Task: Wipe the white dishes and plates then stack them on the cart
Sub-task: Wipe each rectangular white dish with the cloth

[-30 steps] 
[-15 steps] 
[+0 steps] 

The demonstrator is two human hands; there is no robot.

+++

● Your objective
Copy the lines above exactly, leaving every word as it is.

● Your solution
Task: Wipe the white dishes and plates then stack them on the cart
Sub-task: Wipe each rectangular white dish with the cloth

[-30 steps] 
[-15 steps] 
[+0 steps] 

The demonstrator is two human hands; there is no robot.

No more is needed to finish this exercise.